Fast and furious is how I would describe these tasty sandwich alternatives. They’re like meal sized salads on the go! I’m not generally a huge fan of tempeh, but I think it works exceptionally well in salad-y dishes such as this one.
For more tender collard or kale leaves, lightly rub each side with a mixture of 1/2 tsp olive oil plus a dash or two of salt and a 1/8 tsp lemon juice until softened.

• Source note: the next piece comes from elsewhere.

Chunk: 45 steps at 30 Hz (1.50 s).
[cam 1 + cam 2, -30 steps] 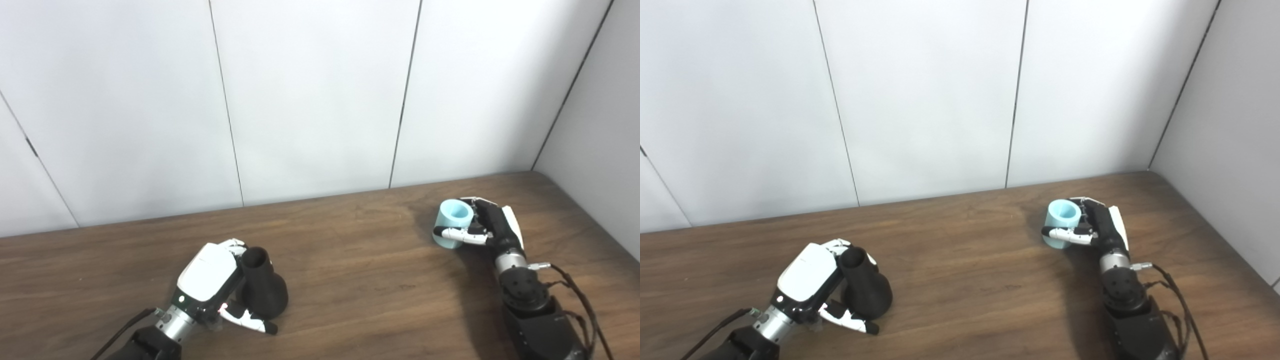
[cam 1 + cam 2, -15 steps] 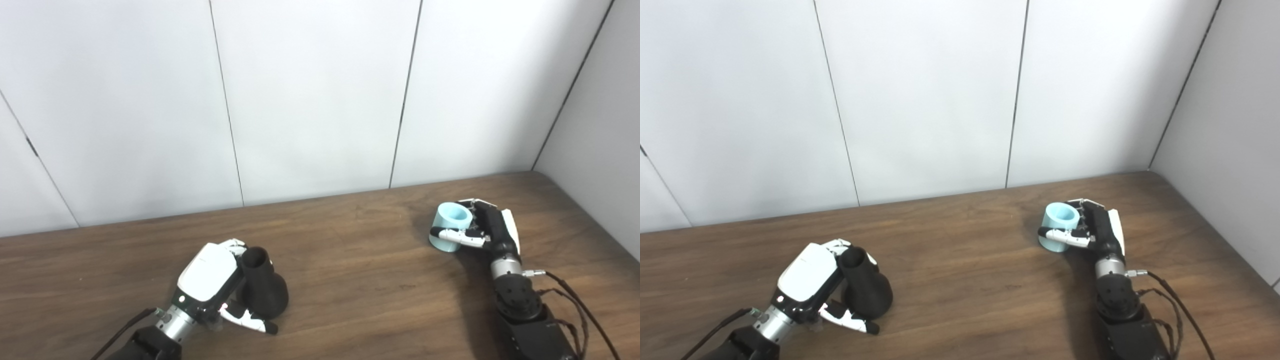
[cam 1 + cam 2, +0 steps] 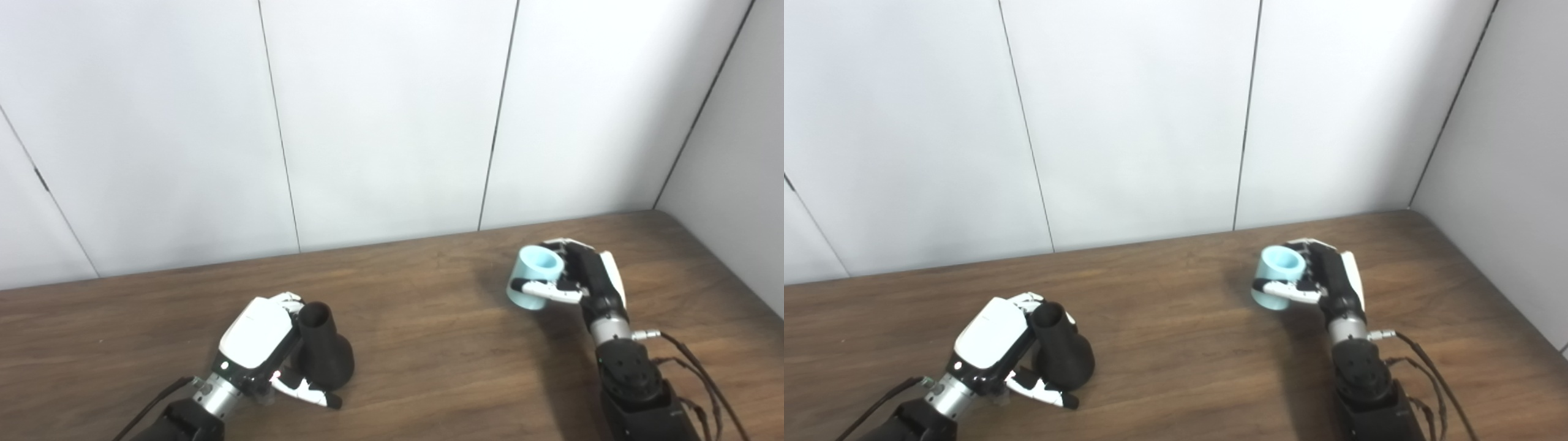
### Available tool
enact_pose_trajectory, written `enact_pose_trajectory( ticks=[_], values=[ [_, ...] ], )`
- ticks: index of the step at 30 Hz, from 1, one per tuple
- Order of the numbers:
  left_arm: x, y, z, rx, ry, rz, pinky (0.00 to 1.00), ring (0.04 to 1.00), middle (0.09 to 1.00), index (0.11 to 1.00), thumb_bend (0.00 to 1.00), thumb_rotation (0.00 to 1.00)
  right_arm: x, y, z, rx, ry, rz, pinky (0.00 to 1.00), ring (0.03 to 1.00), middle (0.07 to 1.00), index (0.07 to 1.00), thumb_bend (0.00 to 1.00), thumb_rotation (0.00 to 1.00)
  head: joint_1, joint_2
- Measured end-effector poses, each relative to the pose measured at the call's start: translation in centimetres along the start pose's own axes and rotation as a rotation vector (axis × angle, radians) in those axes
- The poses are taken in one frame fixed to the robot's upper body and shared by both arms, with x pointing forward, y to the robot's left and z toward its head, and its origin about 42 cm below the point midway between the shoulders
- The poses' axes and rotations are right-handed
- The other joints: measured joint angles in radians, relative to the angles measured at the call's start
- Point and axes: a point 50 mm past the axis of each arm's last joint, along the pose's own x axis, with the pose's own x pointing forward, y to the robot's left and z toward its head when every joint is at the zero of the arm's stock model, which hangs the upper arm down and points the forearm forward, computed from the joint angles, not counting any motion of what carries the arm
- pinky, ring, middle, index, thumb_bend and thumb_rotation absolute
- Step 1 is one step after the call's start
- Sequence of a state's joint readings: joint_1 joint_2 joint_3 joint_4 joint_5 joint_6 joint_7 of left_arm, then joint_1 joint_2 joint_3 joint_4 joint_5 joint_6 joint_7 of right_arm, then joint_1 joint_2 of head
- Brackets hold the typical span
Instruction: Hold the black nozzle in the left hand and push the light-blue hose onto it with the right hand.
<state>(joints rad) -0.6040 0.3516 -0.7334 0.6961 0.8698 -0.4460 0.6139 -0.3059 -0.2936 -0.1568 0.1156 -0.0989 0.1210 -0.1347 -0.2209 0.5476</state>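
R hand [image 3: 585, 278] carried light-blue hose [image 3: 535, 277] leftward (lifted off table); tilted more

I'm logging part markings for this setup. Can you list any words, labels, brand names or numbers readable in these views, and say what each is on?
None can be read. The black nozzle, the light-blue hose, the left hand, the right hand, the table and the wall panels show no printing or labels.
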Motion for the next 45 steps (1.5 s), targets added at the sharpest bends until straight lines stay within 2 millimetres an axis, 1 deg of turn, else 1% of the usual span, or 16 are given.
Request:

- 8 ounces soy tempeh, crumbled and lightly browned in olive oil
- 1 large shallot, finely minced
- 1 cup diced English cucumber
- 2/3 cup finely diced crisp apple, such as Honeycrisp
- 1/2 teaspoon sea salt
- 1 teaspoon curry powder
- 4 drops aromatic bitters (optional)
- 3 tablespoons vegan mayonnaise
- Scant tablespoon peach preserves
- 6 large leaves of collard, dinosaur kale, chard or green leaf lettuce, rinsed and dried
Combine all ingredients but lettuce or chard into a medium sized bowl. Stir well to thoroughly coat the tempeh, apples, cucumber and shallots.
Spoon about 1/2 cup filling into the lettuce or chard leaf and wrap up tight like a taco, burrito or wrap.